Sunday, October 21, 2012

Breaking down the walls of my heart

Yesterday, I went to an amazing Christian women's conference with the speaker Marty Sholar.  She touched on 3 big aspects of Christianity: Joy, Grace, and Faith.  While I've been a Christian my whole life, and had my true "conversion" moment in college--when I realized that Christ was in my heart and my savior--the last several years have been lacking.

A week ago, I was in my car, listening to children's worship music with the kids and praying for clarity when my mother-in-law called to invite me to hear Marty speak.  Could there have been a more obvious sign?

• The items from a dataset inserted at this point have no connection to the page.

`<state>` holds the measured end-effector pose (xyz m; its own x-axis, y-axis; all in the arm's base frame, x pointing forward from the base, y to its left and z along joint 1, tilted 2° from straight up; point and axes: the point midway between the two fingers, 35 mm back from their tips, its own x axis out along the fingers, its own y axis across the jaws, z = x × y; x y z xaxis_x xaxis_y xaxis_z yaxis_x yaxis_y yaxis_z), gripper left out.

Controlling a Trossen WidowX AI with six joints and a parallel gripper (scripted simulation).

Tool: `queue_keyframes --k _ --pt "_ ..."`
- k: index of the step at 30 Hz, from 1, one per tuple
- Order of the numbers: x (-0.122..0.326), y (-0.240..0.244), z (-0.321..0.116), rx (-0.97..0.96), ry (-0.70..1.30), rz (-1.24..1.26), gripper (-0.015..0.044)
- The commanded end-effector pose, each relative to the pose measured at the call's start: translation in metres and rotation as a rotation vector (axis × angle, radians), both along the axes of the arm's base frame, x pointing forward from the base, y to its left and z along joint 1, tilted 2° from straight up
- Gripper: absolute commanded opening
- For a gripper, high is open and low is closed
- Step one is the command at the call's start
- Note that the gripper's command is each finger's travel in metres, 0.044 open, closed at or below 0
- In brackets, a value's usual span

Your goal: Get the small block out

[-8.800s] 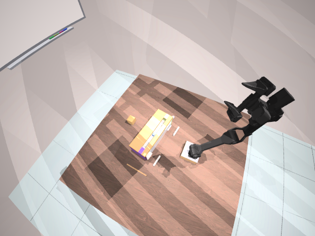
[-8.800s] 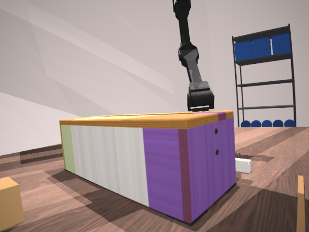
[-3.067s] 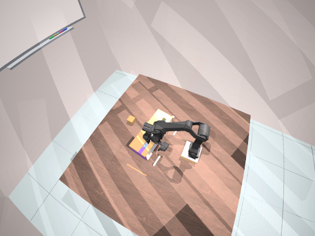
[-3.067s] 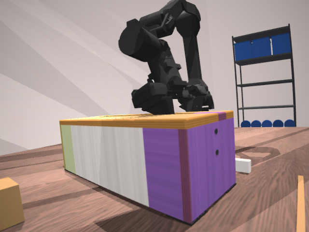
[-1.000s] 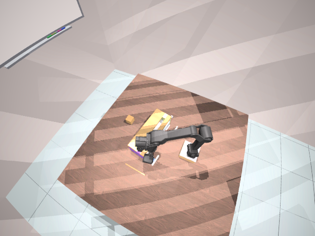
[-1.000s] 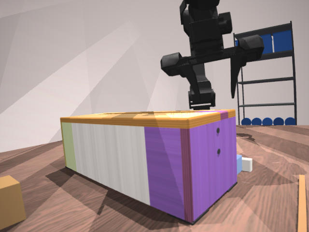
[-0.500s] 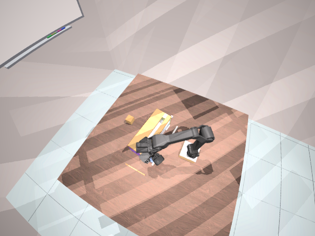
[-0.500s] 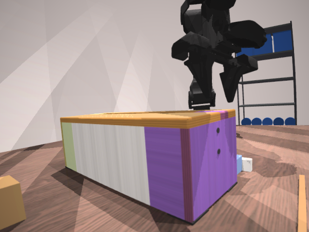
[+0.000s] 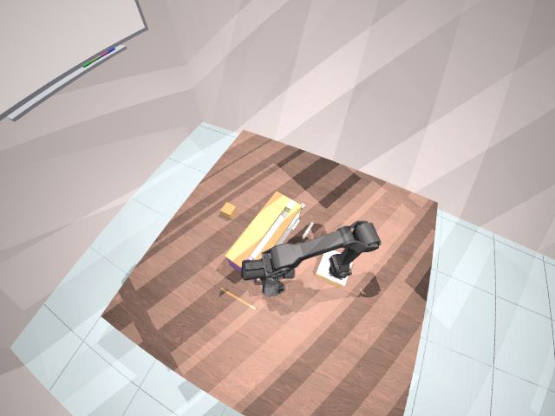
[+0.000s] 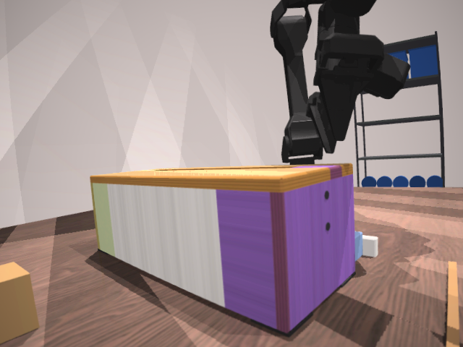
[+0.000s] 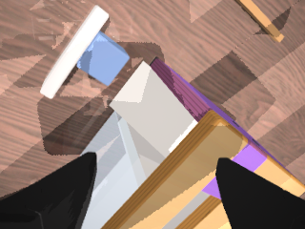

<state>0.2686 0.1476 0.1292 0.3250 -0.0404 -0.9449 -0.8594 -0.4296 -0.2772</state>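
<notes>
The blue block (image 10: 358, 246) (image 11: 106, 59) is outside the box, low at the table beside its clear front, near the purple end. A white bar (image 10: 370, 245) (image 11: 75, 52) lies right against the block's far side. The box (image 9: 253, 225) (image 10: 168, 231) has an orange wooden top, a purple end and a clear front panel (image 11: 102, 153). A whitish panel (image 11: 150, 97) juts from the front near the purple end. My gripper (image 10: 334, 145) (image 11: 157, 163) is open and empty, above the level of the box top. In the top view the arm hides the block.
A tan cube (image 9: 228, 210) (image 10: 17, 298) stands behind the box. A thin wooden strip (image 9: 238, 299) (image 10: 452, 298) (image 11: 261, 19) lies beyond the purple end. Another white bar (image 9: 308, 230) lies between the box front and the arm's base (image 9: 329, 278).
</notes>
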Motion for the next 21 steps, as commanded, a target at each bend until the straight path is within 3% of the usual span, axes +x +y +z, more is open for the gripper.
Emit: queue_keyframes --k 1,21 --pt "-0.007 0.005 0.0121 -0.381 -0.053 0.834 0.0285" --pt "-0.007 0.0055 0.0101 -0.403 -0.052 0.88 0.0285"
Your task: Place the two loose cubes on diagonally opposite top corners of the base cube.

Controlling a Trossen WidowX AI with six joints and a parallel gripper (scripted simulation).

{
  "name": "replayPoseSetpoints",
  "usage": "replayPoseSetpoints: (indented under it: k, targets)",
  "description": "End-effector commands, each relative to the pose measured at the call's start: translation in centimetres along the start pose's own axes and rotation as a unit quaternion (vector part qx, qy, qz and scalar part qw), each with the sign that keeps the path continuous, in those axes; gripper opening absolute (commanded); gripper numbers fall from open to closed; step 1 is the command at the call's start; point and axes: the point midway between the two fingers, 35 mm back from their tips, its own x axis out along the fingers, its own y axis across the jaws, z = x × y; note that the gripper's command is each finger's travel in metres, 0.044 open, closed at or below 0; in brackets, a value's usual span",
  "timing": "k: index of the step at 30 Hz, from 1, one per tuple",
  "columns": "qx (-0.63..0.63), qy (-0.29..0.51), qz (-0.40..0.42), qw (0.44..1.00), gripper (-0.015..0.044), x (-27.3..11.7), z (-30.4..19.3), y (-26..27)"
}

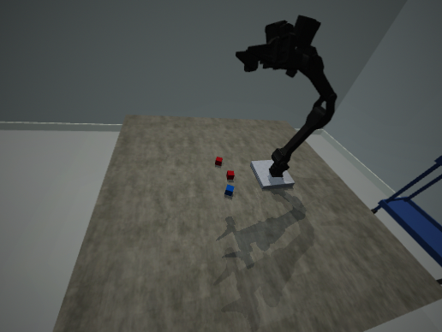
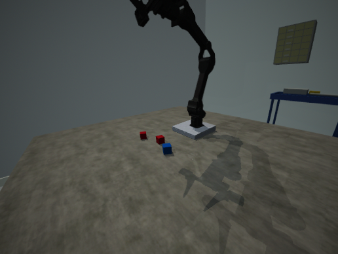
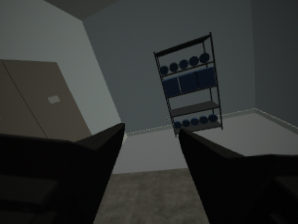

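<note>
Two red cubes and one blue cube stand apart on the table. One red cube (image 1: 218, 161) (image 2: 143, 135) is farthest back. The other red cube (image 1: 230, 174) (image 2: 160, 139) stands between it and the blue cube (image 1: 229, 190) (image 2: 167, 148). All three rest level on the table, and nothing is stacked. No marking shows which cube is fixed. My gripper (image 3: 152, 130) is open and empty, with a clear gap between its fingertips in the wrist view. It is high above the table, far from the cubes. The wrist view shows no cube.
The arm stands on a pale square base plate (image 1: 261, 173) (image 2: 183, 130), to the right of the cubes. The arm's shadow falls on the table (image 1: 141, 222) (image 2: 98, 183) in front. A blue bench (image 1: 413, 218) (image 2: 304, 98) stands beyond the table's right side. The wrist view shows a shelf rack (image 3: 192, 107).
</note>
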Motion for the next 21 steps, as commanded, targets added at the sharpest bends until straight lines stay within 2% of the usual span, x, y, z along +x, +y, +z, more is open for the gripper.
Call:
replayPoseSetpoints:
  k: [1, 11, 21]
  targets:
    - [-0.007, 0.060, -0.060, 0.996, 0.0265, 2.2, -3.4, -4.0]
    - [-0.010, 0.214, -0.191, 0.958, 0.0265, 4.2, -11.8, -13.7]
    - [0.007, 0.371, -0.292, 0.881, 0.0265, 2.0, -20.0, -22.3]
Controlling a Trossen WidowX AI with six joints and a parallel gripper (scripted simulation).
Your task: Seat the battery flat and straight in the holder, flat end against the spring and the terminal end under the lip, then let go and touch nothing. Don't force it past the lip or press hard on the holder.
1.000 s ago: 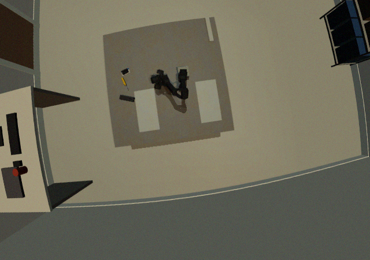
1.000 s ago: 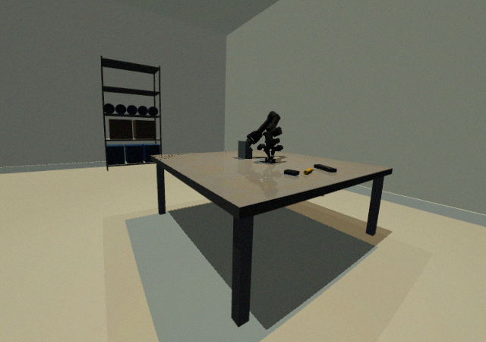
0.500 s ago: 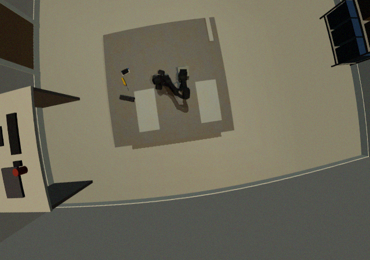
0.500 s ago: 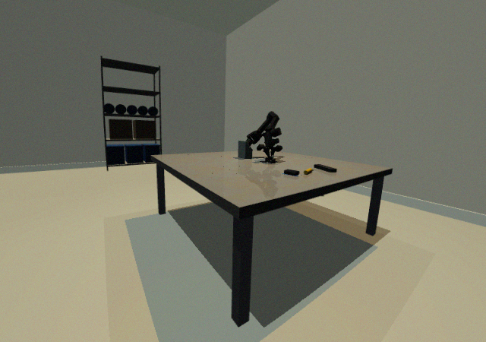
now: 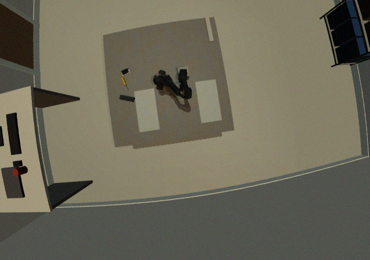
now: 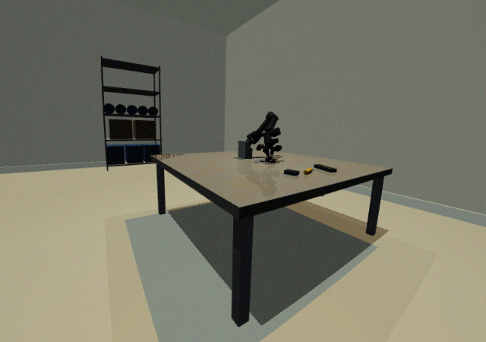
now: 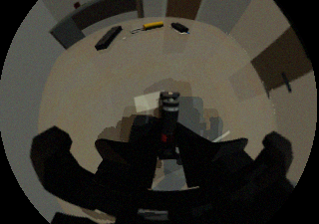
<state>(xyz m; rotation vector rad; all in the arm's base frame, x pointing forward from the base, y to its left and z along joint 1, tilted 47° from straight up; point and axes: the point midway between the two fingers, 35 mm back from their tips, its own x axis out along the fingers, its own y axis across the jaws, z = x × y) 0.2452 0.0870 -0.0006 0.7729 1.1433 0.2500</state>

I don't want to go into great detail about the conference, but I do want to share what became abundantly clear (I asked for clarity, didn't I?) throughout the day: I have a huge wall wrapped around my heart--I knew the wall was there with regards to the people around me, I just wasn't aware that it was blocking out God.  Life is tough at times.  Over the last several years, I have built up a wall of protection while dealing with the lemons life sometimes throws at you.  The problem is that while it may have seemed to help prevent pain, what it mostly did is prevent healing.  The reason I sometimes felt alone and helpless was because I was closed, I didn't trust God.  I had faith in His existence, but I was not trusting in his Goodness.  I was afraid to be open because honestly, I was disappointed in God because of things that happened outside of my control.  I realized that spiritually, I have been in an even more messed up place than I originally thought, but Marty provided a formula for healing our spiritual needs and I've already begun that process.  I also remembered that I have the book Disappointment with God because someone recognized what was happening to me YEARS ago and gave it to me.  I am reading one of Marty's books, Rejoicing in the Morning, right now, but once I'm done, I'm going to read it.

I am a control-freak.  I've always known that about myself and used to be much better about trusting in God to take control.  I see so many things that I've tried to "fix" and while I've certainly prayed about them, I have not relinquished control until today.  

Here's the formula for healing, in case anyone else needs it right now:

1. Define the need (Value, forgiveness, acceptance, belonging, safety, understanding, nurture) 

2. Go to the scripture and read every verse you can about the need (including synonyms for the need)

3. Ask God to show you your _(fill in the need)___ in his eyes.

While it's been an emotional 24 hours, I feel so much more peace and energy than I did.  I have actually been more emotional for the past month and I see now that it was because God has been tugging at my heart.  He's been breaking through that wall, I just had to pick up my own hammer and do my part willingly.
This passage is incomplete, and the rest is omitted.